Un budget municipal présenté dans un climat de tensions politiques
La présentation des orientations budgétaires pour l'exercice 2026 au conseil municipal de Périgueux, jeudi 16 avril, a été le théâtre d'échanges particulièrement animés entre la nouvelle équipe municipale et l'ancienne majorité. Le maire Michel Cadet et son adjoint aux finances Laurent Mossion n'ont pas mâché leurs mots pour critiquer l'héritage financier laissé par leurs prédécesseurs, qualifiant ce dernier de "lourd à porter" pour la collectivité.
Un héritage financier contesté
Dès l'introduction du débat budgétaire, la nouvelle majorité a pointé du doigt les choix opérés durant la précédente mandature. Selon Laurent Mossion, ces décisions ont conduit à un "recours trop important à l'emprunt" pour financer des chantiers jugés excessivement ambitieux. Cette situation contraint aujourd'hui les marges de manœuvre de la municipalité, qui présente un projet budgétaire aux ambitions volontairement modestes, qualifié de "budget de transition".
Le contexte macro-économique national, marqué par la volonté de l'État de réduire le déficit public, vient encore compliquer la tâche des élus locaux. Malgré ces contraintes, la municipalité affirme sa détermination à ne pas alourdir la charge fiscale des contribuables, avec un gel des taux d'imposition prévu pour 2026.
Les chiffres clés du budget 2026
Le budget présenté s'articule autour de plusieurs données financières significatives :
- Recettes de fonctionnement estimées à 48,9 millions d'euros, en progression de 1,7% par rapport à 2025
- Dépenses de fonctionnement en hausse à 44,97 millions d'euros (+1,9%), principalement portées par la masse salariale (27,65 millions) et les coûts énergétiques
- Enveloppe d'investissement de 8,47 millions d'euros concentrée sur la rénovation thermique, l'entretien du patrimoine et la sécurité
- Dette municipale s'élevant à 42,27 millions d'euros, une situation qualifiée de "saine" par les services financiers
Priorités sociales et projets d'investissement
Malgré le contexte contraint, l'équipe municipale entend maintenir plusieurs priorités sociales :
- Mise en place du repas à 1 euro pour les enfants de maternelle dès septembre (budget : 55 000 euros)
- Création d'un "Pass sport" pour les enfants de 3 à 10 ans (37 500 euros)
- Distribution de paniers de produits locaux aux femmes enceintes (50 000 euros)

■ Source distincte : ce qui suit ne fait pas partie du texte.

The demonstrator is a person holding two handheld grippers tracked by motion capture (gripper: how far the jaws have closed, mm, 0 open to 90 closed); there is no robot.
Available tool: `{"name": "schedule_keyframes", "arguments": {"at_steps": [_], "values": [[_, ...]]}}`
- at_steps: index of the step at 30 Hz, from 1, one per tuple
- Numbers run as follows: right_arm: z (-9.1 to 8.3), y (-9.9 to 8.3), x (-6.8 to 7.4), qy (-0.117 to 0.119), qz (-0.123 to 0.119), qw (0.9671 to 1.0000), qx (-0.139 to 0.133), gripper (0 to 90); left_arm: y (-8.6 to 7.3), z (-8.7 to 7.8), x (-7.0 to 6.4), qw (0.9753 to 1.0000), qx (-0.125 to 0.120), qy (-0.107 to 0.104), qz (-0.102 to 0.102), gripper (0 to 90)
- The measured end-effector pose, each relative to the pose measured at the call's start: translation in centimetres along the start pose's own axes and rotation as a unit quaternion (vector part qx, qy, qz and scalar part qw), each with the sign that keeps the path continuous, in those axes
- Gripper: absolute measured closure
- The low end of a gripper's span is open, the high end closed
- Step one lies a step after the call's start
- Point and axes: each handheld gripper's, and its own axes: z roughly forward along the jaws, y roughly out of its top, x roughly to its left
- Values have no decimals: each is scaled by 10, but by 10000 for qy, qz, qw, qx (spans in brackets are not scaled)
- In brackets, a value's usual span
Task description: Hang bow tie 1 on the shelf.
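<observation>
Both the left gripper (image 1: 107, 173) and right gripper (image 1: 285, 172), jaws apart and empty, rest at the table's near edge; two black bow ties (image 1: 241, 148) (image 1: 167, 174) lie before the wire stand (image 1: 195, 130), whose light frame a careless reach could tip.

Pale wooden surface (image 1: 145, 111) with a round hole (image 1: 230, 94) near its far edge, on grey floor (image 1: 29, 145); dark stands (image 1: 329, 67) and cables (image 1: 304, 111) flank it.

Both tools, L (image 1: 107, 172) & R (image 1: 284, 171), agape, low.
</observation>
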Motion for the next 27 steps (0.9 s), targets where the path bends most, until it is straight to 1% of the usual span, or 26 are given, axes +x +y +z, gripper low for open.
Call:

- Maintien de l'enveloppe des subventions aux associations
Les projets d'investissement retenus incluent notamment :
- Réfection de la voirie (1,06 million d'euros)
- Aménagement végétalisé de la place Montaigne (250 000 euros)

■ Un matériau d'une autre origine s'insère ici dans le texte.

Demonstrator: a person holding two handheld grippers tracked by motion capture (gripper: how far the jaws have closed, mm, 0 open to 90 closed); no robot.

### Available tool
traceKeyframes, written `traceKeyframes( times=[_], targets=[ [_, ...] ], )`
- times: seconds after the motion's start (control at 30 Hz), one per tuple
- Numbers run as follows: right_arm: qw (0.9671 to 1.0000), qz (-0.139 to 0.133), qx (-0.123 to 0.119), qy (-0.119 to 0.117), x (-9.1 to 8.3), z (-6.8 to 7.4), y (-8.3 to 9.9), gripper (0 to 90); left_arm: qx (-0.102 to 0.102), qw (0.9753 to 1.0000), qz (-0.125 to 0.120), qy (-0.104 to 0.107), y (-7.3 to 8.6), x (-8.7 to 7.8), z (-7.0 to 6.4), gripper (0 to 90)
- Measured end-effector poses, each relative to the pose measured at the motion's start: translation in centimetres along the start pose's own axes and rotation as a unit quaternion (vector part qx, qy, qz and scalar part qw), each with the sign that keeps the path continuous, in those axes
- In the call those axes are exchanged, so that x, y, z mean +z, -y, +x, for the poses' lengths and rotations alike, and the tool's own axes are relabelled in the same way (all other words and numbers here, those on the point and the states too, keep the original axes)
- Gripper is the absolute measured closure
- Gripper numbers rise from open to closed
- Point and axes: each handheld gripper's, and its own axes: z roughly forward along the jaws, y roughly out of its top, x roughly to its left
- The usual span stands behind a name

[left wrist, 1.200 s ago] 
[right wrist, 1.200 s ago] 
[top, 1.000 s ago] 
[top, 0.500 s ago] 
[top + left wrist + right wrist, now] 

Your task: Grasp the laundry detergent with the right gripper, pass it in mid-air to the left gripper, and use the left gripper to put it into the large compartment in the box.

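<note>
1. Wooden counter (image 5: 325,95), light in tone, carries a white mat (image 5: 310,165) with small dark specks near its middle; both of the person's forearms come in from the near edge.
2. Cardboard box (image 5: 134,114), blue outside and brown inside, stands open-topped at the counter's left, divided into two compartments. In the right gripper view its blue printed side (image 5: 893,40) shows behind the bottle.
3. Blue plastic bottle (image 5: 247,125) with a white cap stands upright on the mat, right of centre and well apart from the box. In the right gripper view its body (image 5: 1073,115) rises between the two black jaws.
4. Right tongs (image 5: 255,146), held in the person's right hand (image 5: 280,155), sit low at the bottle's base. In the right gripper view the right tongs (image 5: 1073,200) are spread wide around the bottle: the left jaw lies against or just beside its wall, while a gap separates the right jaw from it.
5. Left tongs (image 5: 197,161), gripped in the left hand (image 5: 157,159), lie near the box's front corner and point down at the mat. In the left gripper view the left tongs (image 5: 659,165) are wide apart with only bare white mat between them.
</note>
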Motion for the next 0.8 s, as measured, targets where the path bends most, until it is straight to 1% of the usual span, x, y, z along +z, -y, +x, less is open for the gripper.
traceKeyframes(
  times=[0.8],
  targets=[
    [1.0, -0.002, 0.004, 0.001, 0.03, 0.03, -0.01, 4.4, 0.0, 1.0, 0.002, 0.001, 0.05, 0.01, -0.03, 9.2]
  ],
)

- Couverture de terrains de padel (300 000 euros)
Un débat municipal particulièrement animé
L'ancien maire Émeric Lavitola, désormais dans l'opposition, n'a pas manqué de réagir vivement aux accusations portées contre son ancienne équipe. Interpellant la nouvelle majorité, il l'a invitée à "assumer [ses] responsabilités", fustigeant ce qu'il qualifie de "forme d'inaction, de paralysie" dans le budget présenté et dénonçant un "manque de vision politique sur le mandat qui s'ouvre".

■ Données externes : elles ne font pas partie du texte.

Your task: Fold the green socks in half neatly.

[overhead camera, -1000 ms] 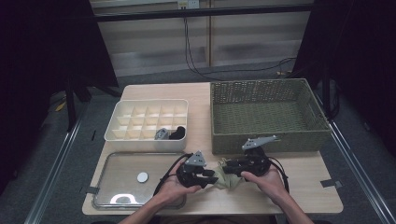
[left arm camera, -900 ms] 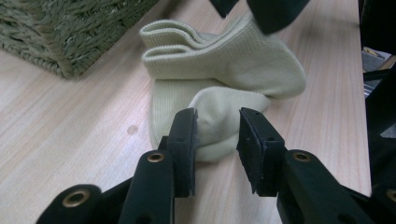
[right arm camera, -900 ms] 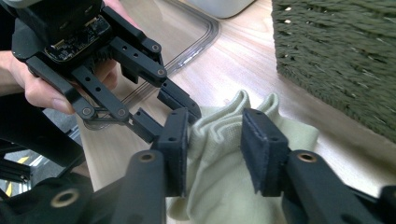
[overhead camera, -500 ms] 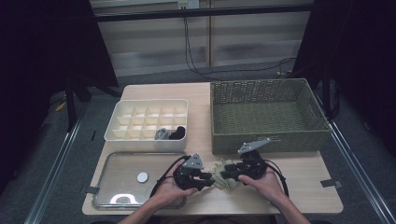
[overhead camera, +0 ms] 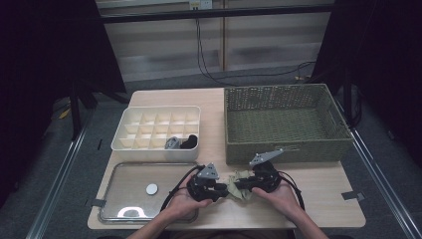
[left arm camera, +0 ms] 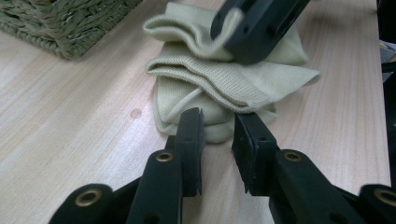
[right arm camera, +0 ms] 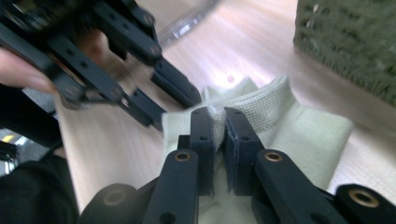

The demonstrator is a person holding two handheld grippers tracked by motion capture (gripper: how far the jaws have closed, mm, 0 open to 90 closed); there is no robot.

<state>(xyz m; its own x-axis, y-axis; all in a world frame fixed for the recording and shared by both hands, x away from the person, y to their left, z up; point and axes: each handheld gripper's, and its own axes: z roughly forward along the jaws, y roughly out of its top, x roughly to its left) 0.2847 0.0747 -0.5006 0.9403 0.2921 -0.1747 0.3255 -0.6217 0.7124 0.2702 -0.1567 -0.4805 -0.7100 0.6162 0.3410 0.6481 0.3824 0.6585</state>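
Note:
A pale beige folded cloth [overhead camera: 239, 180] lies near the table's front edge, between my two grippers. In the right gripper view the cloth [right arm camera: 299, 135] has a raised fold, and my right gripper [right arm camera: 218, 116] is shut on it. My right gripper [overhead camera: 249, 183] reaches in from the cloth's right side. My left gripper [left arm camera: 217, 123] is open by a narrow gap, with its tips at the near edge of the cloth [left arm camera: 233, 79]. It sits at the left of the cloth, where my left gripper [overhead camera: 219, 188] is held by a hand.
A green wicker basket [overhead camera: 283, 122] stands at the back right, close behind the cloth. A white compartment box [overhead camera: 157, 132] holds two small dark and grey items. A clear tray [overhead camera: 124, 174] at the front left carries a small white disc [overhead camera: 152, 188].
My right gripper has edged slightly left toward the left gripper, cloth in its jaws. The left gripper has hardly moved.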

Piqué au vif, Michel Cadet a répliqué en accusant l'ancienne équipe d'avoir gaspillé l'argent public dans des "frais de cocktails, réceptions" et "banquets pantagruéliques", affirmant qu'"il n'y a plus beaucoup d'argent dans les caisses". Ces échanges particulièrement vifs laissent présager des débats municipaux animés dans les mois à venir, alors que la nouvelle équipe devra concilier contraintes financières et ambitions sociales dans un contexte économique incertain.